The performance of ProDeGe was evaluated using 182 manually screened SAGs (Figure 1b,Supplementary Table S1) from two studies whose data sets are publicly available within the IMG system: genomes of 107 SAGs from an Arabidopsis endophyte sequencing project and 75 SAGs from the Microbial Dark Matter (MDM) project* (only 75/201 SAGs from the MDM project had 1:1 mapping between contigs in the unscreened and the manually screened versions, hence these were used; Rinke et al., 2013). Manual curation of these SAGs demonstrated that the use of ProDeGe prevented 5311 potentially contaminated contigs in these data sets from entering public databases. Figure 2a demonstrates the sensitivity vs specificity plot of ProDeGe results for the above data sets. Most of the data points in Figure 2a cluster in the top right of the box reflecting a median retention of 89% of the clean sequence (sensitivity) and a median rejection of 100% of the sequence of contaminant origin (specificity). In addition, on average, 84% of the bases of a data set are accurately classified. ProDeGe performs best when the target organism has sequenced homologs at the class level or deeper in its high-quality prokaryotic nucleotide reference database.
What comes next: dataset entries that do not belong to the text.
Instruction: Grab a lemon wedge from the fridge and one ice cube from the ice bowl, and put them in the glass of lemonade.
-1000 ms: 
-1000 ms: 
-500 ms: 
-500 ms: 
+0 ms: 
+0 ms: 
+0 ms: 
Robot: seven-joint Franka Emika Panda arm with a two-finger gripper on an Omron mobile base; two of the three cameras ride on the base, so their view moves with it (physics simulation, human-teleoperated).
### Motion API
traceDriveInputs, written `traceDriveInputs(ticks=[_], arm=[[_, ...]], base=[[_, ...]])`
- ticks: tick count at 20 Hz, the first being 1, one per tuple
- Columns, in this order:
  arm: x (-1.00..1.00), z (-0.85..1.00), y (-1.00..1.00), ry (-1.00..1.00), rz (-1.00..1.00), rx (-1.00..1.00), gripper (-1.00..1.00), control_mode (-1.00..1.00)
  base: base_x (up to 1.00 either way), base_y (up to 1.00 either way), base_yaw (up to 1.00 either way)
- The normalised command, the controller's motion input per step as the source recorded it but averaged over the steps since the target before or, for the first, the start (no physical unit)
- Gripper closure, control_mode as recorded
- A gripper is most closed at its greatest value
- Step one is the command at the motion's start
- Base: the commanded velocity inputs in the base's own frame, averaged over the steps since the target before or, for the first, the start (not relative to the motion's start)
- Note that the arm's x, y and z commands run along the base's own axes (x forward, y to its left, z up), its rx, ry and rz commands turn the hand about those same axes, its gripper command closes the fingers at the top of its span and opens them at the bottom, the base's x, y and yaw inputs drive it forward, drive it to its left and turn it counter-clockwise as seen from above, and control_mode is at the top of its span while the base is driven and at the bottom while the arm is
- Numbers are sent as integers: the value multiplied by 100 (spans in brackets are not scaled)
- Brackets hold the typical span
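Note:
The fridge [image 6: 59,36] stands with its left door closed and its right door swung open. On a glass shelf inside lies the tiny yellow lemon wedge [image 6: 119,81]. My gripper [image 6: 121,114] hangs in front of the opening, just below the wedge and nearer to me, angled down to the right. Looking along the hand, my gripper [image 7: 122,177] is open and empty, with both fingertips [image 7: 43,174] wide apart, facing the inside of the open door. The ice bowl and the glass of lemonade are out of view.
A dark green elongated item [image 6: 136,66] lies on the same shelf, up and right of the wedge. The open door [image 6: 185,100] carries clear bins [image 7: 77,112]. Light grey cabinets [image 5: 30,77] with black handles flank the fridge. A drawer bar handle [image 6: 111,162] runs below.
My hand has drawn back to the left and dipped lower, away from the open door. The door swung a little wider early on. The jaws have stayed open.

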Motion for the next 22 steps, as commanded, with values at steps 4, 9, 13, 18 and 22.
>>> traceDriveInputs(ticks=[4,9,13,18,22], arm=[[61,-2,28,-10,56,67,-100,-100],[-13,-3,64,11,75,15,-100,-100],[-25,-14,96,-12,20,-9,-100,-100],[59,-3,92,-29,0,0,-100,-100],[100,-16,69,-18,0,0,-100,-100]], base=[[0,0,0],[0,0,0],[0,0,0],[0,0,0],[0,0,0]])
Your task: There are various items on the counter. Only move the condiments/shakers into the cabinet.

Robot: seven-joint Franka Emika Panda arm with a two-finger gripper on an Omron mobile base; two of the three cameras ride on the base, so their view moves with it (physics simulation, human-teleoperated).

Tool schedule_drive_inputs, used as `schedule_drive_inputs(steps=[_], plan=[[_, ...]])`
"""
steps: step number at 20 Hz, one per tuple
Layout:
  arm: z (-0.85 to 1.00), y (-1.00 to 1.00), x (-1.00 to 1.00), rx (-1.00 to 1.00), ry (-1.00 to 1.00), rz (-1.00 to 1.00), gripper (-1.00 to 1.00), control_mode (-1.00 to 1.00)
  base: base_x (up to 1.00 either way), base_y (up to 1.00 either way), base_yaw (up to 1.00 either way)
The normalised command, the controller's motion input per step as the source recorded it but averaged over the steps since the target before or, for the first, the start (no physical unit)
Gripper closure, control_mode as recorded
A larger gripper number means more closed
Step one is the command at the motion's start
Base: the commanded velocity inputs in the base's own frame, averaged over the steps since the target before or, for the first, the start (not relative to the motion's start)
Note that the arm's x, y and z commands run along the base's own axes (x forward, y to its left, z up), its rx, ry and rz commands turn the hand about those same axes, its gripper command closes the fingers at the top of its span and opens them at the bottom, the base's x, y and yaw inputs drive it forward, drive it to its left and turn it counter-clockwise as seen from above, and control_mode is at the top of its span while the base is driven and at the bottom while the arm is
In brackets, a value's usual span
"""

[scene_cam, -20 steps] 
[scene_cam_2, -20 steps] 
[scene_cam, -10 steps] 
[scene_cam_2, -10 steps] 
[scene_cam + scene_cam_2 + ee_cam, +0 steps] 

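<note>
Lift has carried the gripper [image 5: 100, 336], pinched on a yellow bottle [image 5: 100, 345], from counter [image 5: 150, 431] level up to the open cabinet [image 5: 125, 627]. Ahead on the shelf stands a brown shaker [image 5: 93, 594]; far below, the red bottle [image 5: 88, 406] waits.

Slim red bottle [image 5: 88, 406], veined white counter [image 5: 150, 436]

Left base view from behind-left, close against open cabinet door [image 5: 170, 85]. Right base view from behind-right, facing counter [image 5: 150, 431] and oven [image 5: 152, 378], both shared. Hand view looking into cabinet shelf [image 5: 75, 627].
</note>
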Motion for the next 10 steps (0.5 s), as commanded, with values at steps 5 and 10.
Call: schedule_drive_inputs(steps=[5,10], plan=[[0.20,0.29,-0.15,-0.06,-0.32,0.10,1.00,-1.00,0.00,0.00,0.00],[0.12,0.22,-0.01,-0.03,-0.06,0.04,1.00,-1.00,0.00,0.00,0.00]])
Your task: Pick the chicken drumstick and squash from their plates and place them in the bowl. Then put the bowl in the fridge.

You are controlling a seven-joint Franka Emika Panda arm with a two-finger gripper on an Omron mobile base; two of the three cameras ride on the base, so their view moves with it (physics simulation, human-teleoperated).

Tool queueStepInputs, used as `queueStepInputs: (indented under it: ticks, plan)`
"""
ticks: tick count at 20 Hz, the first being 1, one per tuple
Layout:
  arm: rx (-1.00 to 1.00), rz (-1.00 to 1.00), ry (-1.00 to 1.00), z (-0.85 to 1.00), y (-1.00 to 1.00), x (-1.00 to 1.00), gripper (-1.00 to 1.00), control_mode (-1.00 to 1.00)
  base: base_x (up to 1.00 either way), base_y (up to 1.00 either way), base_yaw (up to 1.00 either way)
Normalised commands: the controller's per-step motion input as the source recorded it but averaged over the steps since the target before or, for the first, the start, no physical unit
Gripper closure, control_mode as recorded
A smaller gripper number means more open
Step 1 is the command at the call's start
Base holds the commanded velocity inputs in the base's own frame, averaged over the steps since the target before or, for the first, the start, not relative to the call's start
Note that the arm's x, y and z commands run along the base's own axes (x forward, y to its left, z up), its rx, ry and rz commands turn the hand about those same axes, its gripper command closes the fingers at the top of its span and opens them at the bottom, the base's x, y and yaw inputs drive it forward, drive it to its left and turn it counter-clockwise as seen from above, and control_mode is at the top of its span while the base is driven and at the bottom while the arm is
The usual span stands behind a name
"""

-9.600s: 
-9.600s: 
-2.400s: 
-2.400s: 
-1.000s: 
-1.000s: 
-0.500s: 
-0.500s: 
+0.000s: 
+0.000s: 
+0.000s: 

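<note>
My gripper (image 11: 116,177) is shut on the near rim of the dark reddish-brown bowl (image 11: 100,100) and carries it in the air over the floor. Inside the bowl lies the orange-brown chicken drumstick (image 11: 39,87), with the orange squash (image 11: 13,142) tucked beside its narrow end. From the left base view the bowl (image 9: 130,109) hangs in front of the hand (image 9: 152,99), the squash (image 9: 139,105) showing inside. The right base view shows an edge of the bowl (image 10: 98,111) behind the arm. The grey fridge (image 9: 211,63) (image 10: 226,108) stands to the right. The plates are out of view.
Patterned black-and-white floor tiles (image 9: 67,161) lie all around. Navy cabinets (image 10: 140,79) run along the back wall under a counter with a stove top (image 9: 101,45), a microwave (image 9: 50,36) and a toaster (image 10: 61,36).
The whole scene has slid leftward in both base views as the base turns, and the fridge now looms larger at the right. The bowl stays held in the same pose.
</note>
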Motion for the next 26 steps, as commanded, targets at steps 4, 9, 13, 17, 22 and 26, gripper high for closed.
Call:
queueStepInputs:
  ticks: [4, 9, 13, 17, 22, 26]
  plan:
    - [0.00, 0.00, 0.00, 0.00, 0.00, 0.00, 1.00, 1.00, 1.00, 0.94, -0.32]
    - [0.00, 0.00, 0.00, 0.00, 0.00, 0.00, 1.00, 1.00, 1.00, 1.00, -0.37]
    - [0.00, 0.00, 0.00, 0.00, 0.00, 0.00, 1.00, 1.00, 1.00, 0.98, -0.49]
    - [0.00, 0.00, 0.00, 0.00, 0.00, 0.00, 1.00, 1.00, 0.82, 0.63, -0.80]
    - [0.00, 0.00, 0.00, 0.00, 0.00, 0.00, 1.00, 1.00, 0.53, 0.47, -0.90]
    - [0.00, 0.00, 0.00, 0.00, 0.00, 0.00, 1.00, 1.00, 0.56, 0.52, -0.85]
If the target organism’s taxonomy is unknown or not deeper than domain level, or there are few contigs with taxonomic assignments, a target bin cannot be assessed and thus ProDeGe removes contaminant contigs using sequence composition only. The few samples in Figure 2a that demonstrate a higher rate of false positives (lower specificity) and/or reduced sensitivity typically occur when the data set contains few contaminant contigs or ProDeGe incorrectly assumes that the largest bin is the target bin. Some data sets contain a higher proportion of contamination than target sequence and ProDeGe’s performance can suffer under this condition. However, under all other conditions, ProDeGe demonstrates high speed, specificity and sensitivity (Figure 2). In addition, ProDeGe demonstrates better performance in overall classification when nucleotides are considered than when contigs are considered, illustrating that longer contigs are more accurately classified (Supplementary Table S1).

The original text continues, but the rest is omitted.